LangSmith on AWS — Teardown Guide
Check the LangSmith Self-Hosted Changelog before destroying for any notes on data migration or export.
This guide covers two teardown scenarios:
- With Terraform state — the happy path using
terraform destroy - Without Terraform state — manual teardown via AWS CLI when state is lost
Both follow the same reverse-dependency order. Pick the section that matches your situation.
Pre-Teardown Checklist
Before starting, confirm:
# Verify AWS identity and region
aws sts get-caller-identity
aws eks update-kubeconfig --name <name_prefix>-<environment>-eks --region <region>
# Verify kubectl is pointing to the right cluster
kubectl config current-context
# Check what's running
helm list -A
kubectl get namespaces
Data warning: Teardown permanently deletes the RDS instance, S3 bucket contents, and SSM parameters. Export any data you need to retain before proceeding.
Option A: Teardown With Terraform State
Use this when terraform state list returns resources. Teardown happens in reverse order of deployment:
Pass 3 (if enabled) — Remove LangGraph deployments (LGP CRDs + pods)
Pass 2 — Uninstall LangSmith Helm release
Pass 1 — Destroy all AWS infrastructure (terraform destroy)

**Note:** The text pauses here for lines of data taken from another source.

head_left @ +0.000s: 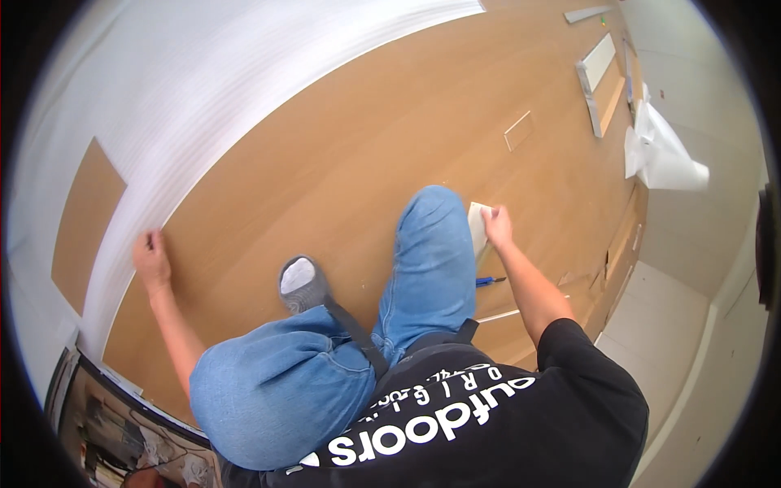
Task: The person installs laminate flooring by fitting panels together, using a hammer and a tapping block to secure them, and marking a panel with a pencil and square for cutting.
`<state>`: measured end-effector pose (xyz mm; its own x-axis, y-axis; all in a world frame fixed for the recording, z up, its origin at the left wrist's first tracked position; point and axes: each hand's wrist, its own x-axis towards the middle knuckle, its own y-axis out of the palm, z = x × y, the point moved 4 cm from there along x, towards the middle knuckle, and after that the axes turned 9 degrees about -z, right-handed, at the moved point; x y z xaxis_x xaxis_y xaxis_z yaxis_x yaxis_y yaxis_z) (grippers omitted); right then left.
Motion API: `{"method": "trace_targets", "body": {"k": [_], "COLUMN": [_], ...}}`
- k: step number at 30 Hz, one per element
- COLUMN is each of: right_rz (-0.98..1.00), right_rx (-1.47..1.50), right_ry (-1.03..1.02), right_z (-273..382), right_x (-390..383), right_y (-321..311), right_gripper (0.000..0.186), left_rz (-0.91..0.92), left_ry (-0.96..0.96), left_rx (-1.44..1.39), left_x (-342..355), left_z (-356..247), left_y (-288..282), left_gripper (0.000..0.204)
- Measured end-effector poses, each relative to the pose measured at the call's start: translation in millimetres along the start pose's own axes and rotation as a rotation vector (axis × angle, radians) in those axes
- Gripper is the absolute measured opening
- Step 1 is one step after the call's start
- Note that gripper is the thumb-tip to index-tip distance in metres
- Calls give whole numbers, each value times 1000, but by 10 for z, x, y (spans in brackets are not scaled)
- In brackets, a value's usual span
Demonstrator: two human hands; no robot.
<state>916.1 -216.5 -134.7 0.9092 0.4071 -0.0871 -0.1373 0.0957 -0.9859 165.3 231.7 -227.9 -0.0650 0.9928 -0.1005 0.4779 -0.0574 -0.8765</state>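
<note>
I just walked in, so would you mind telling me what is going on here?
A person is crouched on a wide brown surface. The right hand holds a flat white piece beside the right knee. The left hand is at the surface's edge, by the white ribbed material; whether it grips anything is unclear. A blue-handled tool lies nearby, beside the right leg.
</note>
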Motion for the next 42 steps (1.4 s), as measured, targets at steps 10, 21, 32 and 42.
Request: {"method": "trace_targets", "body": {"k": [10,21,32,42], "right_rz": [-56,-111,124,162], "right_rx": [-154,-95,-347,-828], "right_ry": [96,230,-1218,-1600], "right_z": [-997,-1335,4815,5950], "right_x": [-695,106,1534,1444], "right_y": [530,348,-580,-64], "right_gripper": [70,51,37,20], "left_rz": [300,386,286,252], "left_ry": [428,398,333,285], "left_rx": [121,273,329,326], "left_x": [170,55,-83,-153], "left_z": [-1683,-1902,-1990,-1930], "left_y": [198,401,159,119], "left_gripper": [59,81,86,95]}}
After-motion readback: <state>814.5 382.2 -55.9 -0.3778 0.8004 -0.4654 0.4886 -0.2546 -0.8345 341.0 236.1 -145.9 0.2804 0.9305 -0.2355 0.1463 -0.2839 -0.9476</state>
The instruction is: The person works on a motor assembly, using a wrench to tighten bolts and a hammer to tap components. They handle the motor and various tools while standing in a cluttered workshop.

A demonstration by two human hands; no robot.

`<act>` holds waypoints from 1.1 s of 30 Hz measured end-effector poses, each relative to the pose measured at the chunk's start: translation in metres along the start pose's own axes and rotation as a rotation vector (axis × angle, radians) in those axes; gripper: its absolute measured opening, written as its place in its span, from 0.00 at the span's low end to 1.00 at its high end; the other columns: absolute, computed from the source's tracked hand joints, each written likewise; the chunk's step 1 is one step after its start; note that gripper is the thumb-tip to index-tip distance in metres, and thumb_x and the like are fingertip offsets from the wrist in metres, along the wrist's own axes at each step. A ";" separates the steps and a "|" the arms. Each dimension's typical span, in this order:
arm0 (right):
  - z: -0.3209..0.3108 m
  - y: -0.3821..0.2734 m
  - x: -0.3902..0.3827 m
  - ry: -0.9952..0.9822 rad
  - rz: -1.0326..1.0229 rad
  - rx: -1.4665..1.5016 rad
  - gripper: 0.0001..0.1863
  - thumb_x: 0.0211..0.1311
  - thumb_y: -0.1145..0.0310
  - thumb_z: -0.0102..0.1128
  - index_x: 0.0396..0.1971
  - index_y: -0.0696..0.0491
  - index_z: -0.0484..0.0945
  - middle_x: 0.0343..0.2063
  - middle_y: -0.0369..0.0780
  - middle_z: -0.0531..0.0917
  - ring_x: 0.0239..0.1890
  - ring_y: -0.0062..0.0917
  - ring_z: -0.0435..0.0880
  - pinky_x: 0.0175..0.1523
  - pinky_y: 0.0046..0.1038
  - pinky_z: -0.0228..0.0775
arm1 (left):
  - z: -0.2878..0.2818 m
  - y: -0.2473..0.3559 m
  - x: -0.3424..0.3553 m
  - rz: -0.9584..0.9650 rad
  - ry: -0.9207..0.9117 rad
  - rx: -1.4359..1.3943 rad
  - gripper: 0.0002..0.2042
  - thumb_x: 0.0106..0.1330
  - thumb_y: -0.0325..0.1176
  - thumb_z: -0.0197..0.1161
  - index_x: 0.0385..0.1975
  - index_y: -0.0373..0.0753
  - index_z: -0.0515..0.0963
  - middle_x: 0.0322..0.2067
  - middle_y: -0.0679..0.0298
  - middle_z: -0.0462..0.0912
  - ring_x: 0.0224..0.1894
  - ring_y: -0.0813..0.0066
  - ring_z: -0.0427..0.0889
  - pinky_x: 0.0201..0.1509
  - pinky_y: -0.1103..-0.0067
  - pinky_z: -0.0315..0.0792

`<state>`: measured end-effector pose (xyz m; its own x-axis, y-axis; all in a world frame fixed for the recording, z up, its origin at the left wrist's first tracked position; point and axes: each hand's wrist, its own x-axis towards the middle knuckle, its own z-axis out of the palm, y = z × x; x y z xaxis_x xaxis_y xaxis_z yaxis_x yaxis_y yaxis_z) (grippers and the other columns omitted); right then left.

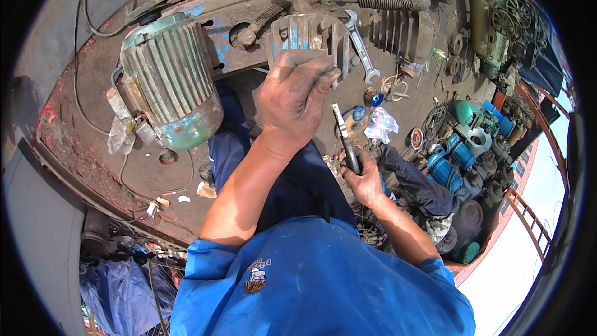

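My left hand [293,101] is closed, thumb and fingers pinched together, just in front of a finned grey compressor head [283,34]. What the pinch holds, if anything, is too small to make out. Lower and to the right, my right hand [365,180] grips what looks like a pair of pliers [348,149] by its black handle. The metal jaws point up and away from me, apart from the compressor. A double-ended spanner [359,46] leans against the compressor to the right of my left hand.
A green finned electric motor [168,74] stands at the left on the same base. A ribbed hose [392,1] runs along the far side. On the right lie blue motors [460,152] and a clear plastic bag [380,124]. A cable [76,81] curves across the left.
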<state>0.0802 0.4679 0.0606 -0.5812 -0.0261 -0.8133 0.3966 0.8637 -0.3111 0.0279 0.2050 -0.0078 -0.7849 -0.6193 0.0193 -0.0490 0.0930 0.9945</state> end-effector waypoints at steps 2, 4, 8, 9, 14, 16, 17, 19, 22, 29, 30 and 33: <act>-0.001 0.000 -0.003 0.007 0.022 0.011 0.18 0.58 0.77 0.63 0.50 0.55 0.75 0.27 0.31 0.77 0.25 0.13 0.73 0.29 0.21 0.67 | 0.003 -0.010 0.011 -0.053 0.131 -0.107 0.07 0.59 0.28 0.72 0.34 0.35 0.84 0.31 0.58 0.83 0.30 0.61 0.80 0.36 0.74 0.75; -0.003 -0.006 -0.007 0.036 0.034 0.007 0.19 0.59 0.77 0.62 0.51 0.55 0.75 0.27 0.31 0.77 0.25 0.13 0.73 0.29 0.21 0.68 | 0.002 -0.017 0.020 -0.097 0.161 -0.068 0.08 0.58 0.28 0.72 0.35 0.34 0.83 0.31 0.57 0.83 0.31 0.61 0.80 0.36 0.74 0.74; -0.010 -0.039 -0.017 0.136 -0.055 -0.021 0.22 0.59 0.76 0.63 0.54 0.56 0.72 0.30 0.33 0.80 0.25 0.14 0.75 0.31 0.22 0.72 | 0.004 -0.023 0.017 0.033 0.120 0.000 0.10 0.58 0.29 0.72 0.38 0.35 0.83 0.32 0.56 0.82 0.33 0.57 0.80 0.38 0.71 0.75; -0.015 -0.054 -0.018 0.139 -0.029 -0.007 0.29 0.56 0.74 0.67 0.59 0.55 0.70 0.34 0.37 0.81 0.36 0.21 0.78 0.45 0.25 0.74 | 0.004 -0.022 0.016 0.056 0.102 0.038 0.10 0.58 0.29 0.72 0.39 0.36 0.83 0.32 0.56 0.83 0.33 0.56 0.80 0.38 0.71 0.75; -0.035 -0.113 -0.007 0.207 -0.539 -0.162 0.37 0.52 0.78 0.69 0.63 0.61 0.64 0.47 0.44 0.80 0.46 0.27 0.81 0.53 0.30 0.73 | 0.006 -0.030 0.020 0.097 0.080 0.074 0.10 0.58 0.32 0.70 0.38 0.40 0.83 0.35 0.58 0.82 0.35 0.55 0.80 0.40 0.68 0.75; -0.041 -0.134 -0.003 0.235 -0.688 -0.232 0.40 0.50 0.78 0.70 0.63 0.65 0.61 0.50 0.50 0.78 0.52 0.33 0.81 0.58 0.33 0.72 | 0.009 -0.032 0.017 0.119 0.075 0.045 0.10 0.59 0.33 0.69 0.38 0.40 0.83 0.35 0.59 0.82 0.35 0.55 0.80 0.40 0.67 0.75; -0.041 -0.144 -0.003 0.238 -0.734 -0.227 0.40 0.50 0.79 0.70 0.64 0.66 0.60 0.50 0.51 0.78 0.51 0.34 0.82 0.57 0.34 0.73 | 0.011 -0.033 0.015 0.130 0.072 0.033 0.10 0.59 0.34 0.69 0.38 0.40 0.83 0.35 0.59 0.82 0.36 0.55 0.80 0.40 0.66 0.75; -0.037 -0.171 0.001 0.239 -0.910 -0.287 0.41 0.51 0.79 0.70 0.65 0.66 0.58 0.48 0.52 0.79 0.48 0.35 0.84 0.51 0.31 0.76 | 0.018 -0.042 0.016 0.189 0.138 0.028 0.10 0.59 0.34 0.69 0.38 0.41 0.83 0.35 0.58 0.82 0.37 0.54 0.79 0.42 0.65 0.74; -0.033 -0.199 0.004 0.175 -0.984 -0.437 0.40 0.51 0.78 0.71 0.64 0.64 0.63 0.47 0.54 0.79 0.44 0.40 0.85 0.45 0.33 0.78 | 0.029 -0.037 0.011 -0.063 0.226 -0.408 0.12 0.53 0.32 0.68 0.38 0.40 0.83 0.35 0.58 0.81 0.42 0.51 0.77 0.47 0.63 0.72; -0.029 -0.209 -0.003 0.045 -0.780 -0.535 0.33 0.60 0.69 0.68 0.62 0.65 0.65 0.47 0.57 0.79 0.44 0.48 0.84 0.49 0.38 0.77 | 0.028 -0.055 0.006 0.198 0.143 0.029 0.12 0.53 0.29 0.68 0.39 0.42 0.85 0.38 0.66 0.86 0.46 0.63 0.78 0.56 0.68 0.67; -0.029 -0.209 -0.005 0.076 -0.888 -0.541 0.33 0.60 0.69 0.68 0.62 0.66 0.64 0.46 0.57 0.79 0.43 0.48 0.84 0.49 0.38 0.77 | 0.026 -0.047 0.009 0.098 0.089 0.077 0.12 0.52 0.28 0.68 0.38 0.42 0.85 0.38 0.64 0.86 0.45 0.62 0.79 0.55 0.67 0.68; -0.028 -0.213 -0.007 0.068 -0.665 -0.539 0.32 0.62 0.71 0.66 0.61 0.66 0.63 0.44 0.56 0.80 0.40 0.47 0.85 0.47 0.38 0.78 | 0.029 -0.049 0.007 0.143 0.168 -0.001 0.15 0.47 0.26 0.68 0.38 0.40 0.82 0.38 0.60 0.80 0.47 0.54 0.75 0.52 0.64 0.71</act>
<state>-0.0199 0.2983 0.1465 -0.6213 -0.5963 -0.5084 -0.4231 0.8014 -0.4228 0.0071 0.2191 -0.0598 -0.6697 -0.7213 0.1769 0.0564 0.1882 0.9805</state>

A1 — Remove LangGraph Platform Deployments (if enabled)
If Pass 3 (LangSmith Deployments) was enabled, remove LGP resources before uninstalling Helm.
The uninstall script (Step A2) handles LGP pod/service/deployment cleanup automatically. The LGP CRD is kept due to a resource policy and must be deleted manually:
# Delete all LangGraph deployments (operator cleans up pods)
kubectl delete lgp --all -n langsmith
# Wait for operator to finish
kubectl get pods -n langsmith -w
# Delete the LGP CRD — kept due to resource policy, must be done manually
kubectl delete crd lgps.apps.langchain.ai
A2 — Uninstall LangSmith Helm Release
Use the provided script — it handles the Helm release, ESO resources, and operator-managed pods (agent-builder, LangGraph) in one pass:
cd aws/helm
./scripts/uninstall.sh
After the script completes:
# Delete the namespace if it wasn't removed automatically
kubectl delete namespace langsmith
A3 — Remove Kubernetes Bootstrap Resources
Uninstall in this order — the ALB controller must go last so it can deprovision any ingress-managed ALBs before its IAM permissions are removed.
# Uninstall KEDA
helm uninstall keda -n keda
kubectl delete namespace keda
# Uninstall External Secrets Operator
helm uninstall external-secrets -n external-secrets
kubectl delete namespace external-secrets
# Uninstall AWS Load Balancer Controller — LAST
# Removing this triggers cleanup of any ALBs created by ingress objects
helm uninstall aws-load-balancer-controller -n kube-system
cert-manager is not installed by default in this stack — skip it if helm list -A doesn't show it.
After uninstalling the ALB controller, wait ~2 minutes and verify no ingress-provisioned ALBs remain:
aws elbv2 describe-load-balancers --region <region> \
--query "LoadBalancers[?contains(LoadBalancerName, '<name_prefix>')].[LoadBalancerName,State.Code]" \
--output table
If a stale ALB remains after 2 minutes, delete it manually — it will block VPC subnet deletion during terraform destroy.
A4 — Pre-Destroy: Unblock RDS
Two things will cause terraform destroy to fail on RDS if not addressed first.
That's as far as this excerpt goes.